**Your task**
Say how many lines in the entries below mention "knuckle", with no other words.

**Data to examine**
□ □ □ □ □

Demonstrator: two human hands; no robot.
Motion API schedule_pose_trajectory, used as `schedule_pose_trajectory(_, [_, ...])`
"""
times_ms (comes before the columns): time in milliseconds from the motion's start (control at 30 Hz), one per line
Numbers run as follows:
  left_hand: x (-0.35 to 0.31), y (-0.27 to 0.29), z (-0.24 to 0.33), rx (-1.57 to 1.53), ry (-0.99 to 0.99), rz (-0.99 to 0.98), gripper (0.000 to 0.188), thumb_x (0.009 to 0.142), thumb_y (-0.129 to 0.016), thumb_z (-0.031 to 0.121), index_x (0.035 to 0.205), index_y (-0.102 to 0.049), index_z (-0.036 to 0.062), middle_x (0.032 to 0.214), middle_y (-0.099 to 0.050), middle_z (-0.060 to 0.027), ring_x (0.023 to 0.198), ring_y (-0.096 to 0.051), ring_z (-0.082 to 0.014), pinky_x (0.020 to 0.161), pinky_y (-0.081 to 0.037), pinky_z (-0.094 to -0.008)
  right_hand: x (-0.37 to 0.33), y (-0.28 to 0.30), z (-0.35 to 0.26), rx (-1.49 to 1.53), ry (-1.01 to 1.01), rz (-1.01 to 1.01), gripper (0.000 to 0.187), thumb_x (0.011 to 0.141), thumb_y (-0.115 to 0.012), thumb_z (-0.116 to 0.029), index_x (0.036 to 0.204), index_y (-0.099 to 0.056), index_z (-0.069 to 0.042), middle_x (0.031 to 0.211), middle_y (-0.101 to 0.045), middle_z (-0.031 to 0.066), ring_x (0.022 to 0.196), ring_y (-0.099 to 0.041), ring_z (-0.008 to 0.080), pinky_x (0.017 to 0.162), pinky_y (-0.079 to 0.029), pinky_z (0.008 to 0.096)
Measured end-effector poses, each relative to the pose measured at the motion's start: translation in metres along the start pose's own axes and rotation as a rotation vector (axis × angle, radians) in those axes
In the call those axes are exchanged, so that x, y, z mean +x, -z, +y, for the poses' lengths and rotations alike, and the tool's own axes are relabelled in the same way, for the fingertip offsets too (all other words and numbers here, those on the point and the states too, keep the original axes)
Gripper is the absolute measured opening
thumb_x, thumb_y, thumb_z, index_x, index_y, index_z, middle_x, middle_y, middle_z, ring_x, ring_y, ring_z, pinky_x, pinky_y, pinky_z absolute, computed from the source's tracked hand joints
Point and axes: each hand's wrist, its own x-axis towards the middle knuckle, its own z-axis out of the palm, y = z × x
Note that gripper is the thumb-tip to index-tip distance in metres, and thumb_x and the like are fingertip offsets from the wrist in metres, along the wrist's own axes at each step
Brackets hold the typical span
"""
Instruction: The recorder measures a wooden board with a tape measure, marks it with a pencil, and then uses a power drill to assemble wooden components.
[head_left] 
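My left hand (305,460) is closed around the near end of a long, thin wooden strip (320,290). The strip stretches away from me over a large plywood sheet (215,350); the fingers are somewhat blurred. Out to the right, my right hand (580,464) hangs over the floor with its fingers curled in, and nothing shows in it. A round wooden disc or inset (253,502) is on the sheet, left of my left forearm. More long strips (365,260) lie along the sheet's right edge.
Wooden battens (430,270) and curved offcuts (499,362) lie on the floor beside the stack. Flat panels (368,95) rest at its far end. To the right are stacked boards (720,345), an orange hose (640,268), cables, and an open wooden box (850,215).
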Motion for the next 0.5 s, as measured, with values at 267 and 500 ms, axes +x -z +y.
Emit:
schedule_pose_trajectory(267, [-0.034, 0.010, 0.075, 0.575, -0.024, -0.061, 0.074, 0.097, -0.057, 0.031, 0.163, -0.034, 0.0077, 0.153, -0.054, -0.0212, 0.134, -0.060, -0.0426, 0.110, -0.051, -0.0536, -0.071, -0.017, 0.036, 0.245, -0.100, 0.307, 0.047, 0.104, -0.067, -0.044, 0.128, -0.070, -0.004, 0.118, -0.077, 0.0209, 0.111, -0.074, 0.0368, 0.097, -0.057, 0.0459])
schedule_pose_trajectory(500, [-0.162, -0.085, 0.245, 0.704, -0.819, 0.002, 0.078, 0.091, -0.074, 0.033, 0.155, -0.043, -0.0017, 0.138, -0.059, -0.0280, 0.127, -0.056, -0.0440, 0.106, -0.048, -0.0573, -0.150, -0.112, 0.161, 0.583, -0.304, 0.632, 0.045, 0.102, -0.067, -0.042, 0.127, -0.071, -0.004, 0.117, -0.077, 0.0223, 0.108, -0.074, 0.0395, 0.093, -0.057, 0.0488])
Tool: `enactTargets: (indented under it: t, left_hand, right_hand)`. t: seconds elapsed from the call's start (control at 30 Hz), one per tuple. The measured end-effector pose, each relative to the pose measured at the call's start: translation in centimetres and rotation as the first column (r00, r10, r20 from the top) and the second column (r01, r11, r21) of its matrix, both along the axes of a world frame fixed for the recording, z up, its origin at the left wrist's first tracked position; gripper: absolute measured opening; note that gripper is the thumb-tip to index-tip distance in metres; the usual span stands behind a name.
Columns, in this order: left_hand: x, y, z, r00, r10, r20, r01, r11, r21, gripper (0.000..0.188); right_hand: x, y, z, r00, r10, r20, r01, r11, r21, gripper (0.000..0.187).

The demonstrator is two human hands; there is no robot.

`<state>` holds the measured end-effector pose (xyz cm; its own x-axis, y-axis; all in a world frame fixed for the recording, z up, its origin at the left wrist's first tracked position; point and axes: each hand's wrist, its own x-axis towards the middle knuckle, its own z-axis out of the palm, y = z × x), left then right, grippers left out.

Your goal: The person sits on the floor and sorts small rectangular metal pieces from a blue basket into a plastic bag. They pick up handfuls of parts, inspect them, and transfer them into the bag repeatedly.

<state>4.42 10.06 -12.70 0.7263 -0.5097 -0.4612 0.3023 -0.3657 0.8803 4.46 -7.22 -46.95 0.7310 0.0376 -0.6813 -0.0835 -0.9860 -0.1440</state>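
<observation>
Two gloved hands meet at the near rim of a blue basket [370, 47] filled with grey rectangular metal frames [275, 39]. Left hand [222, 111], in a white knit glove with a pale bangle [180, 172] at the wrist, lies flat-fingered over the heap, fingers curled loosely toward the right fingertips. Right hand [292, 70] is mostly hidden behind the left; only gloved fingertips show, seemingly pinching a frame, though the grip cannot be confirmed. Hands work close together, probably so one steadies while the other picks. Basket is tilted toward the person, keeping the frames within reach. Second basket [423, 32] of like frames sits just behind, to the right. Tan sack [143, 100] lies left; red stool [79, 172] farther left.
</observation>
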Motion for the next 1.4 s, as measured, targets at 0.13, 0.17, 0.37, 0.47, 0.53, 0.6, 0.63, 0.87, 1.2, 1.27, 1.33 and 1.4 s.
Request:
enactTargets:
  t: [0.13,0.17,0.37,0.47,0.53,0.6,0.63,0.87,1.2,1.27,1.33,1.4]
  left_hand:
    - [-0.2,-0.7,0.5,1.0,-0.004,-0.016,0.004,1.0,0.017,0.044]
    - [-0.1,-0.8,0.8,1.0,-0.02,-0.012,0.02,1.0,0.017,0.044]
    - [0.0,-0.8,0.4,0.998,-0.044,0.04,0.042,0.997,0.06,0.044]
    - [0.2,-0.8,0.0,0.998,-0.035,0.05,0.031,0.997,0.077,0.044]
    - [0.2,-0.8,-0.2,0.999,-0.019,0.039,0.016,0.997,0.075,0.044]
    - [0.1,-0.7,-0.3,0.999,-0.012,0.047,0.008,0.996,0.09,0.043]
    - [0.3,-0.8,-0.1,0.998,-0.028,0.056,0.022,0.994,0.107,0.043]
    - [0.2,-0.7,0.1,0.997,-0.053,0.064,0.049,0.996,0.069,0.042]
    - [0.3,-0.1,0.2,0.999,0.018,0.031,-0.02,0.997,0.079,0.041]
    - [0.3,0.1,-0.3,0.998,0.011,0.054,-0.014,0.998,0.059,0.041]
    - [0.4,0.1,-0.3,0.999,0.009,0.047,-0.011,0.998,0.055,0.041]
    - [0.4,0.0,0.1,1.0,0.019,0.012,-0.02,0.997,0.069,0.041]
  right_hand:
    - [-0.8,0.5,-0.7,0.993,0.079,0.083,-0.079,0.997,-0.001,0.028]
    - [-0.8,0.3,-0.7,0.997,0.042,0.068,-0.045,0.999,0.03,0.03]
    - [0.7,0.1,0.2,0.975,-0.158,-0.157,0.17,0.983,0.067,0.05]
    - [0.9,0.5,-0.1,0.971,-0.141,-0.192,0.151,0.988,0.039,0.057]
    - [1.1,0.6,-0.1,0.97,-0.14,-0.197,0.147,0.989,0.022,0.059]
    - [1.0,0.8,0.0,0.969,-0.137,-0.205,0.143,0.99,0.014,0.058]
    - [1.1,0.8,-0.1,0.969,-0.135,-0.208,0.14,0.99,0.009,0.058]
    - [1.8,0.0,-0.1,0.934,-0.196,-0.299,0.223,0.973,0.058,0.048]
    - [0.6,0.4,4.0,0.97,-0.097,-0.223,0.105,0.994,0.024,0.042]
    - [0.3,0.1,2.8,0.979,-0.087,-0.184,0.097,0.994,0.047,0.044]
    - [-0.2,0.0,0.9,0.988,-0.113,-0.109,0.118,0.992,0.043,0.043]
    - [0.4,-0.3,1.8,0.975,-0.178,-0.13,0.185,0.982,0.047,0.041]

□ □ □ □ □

**Reply to the exercise**
2